Data records:
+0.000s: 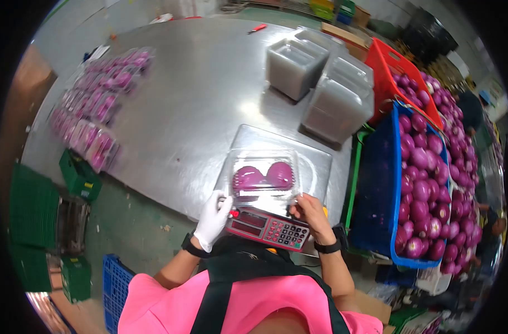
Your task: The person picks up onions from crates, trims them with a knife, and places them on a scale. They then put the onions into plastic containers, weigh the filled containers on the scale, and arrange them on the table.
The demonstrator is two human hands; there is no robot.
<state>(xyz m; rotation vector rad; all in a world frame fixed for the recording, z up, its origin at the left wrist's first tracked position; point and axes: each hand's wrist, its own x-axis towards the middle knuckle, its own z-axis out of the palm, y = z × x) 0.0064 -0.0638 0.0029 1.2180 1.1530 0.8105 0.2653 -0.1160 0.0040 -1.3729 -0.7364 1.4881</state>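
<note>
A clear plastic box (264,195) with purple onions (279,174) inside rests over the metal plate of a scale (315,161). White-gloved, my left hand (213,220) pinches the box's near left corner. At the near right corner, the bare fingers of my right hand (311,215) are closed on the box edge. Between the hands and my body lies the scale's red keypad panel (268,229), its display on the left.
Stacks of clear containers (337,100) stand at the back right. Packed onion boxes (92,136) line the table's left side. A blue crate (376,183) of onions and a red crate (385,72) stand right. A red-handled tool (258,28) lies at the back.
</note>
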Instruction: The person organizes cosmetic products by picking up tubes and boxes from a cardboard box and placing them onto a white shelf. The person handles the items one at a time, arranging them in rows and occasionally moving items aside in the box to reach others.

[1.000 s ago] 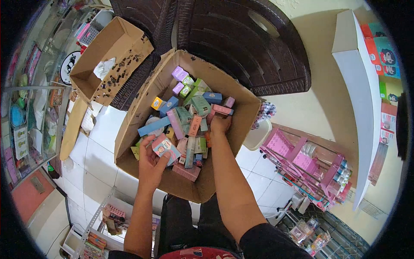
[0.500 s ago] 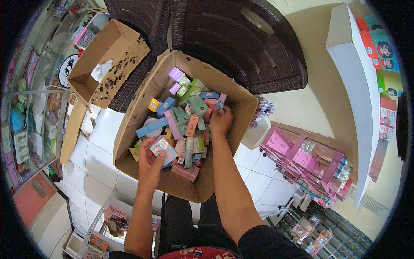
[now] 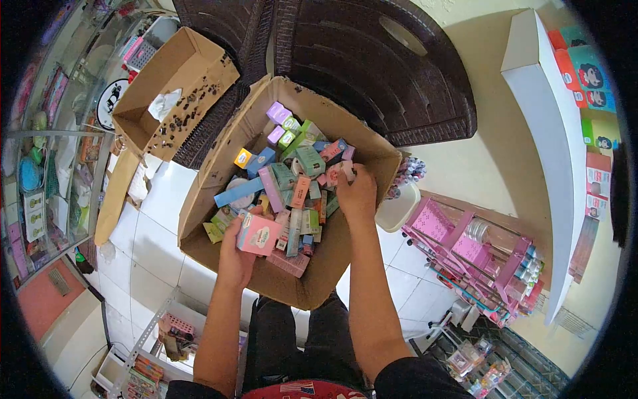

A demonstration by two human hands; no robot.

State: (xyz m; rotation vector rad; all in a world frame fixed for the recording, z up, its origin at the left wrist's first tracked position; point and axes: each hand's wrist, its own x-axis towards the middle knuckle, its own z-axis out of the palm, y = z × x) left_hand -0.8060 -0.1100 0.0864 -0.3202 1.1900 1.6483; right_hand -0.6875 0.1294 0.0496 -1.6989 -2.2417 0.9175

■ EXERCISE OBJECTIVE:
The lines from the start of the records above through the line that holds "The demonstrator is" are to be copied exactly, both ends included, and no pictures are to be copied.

■ WRITTEN RESPONSE:
+0.000s: 
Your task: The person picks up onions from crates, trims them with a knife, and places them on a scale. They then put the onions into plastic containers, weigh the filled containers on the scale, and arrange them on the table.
The demonstrator is two human hands; there is no robot.

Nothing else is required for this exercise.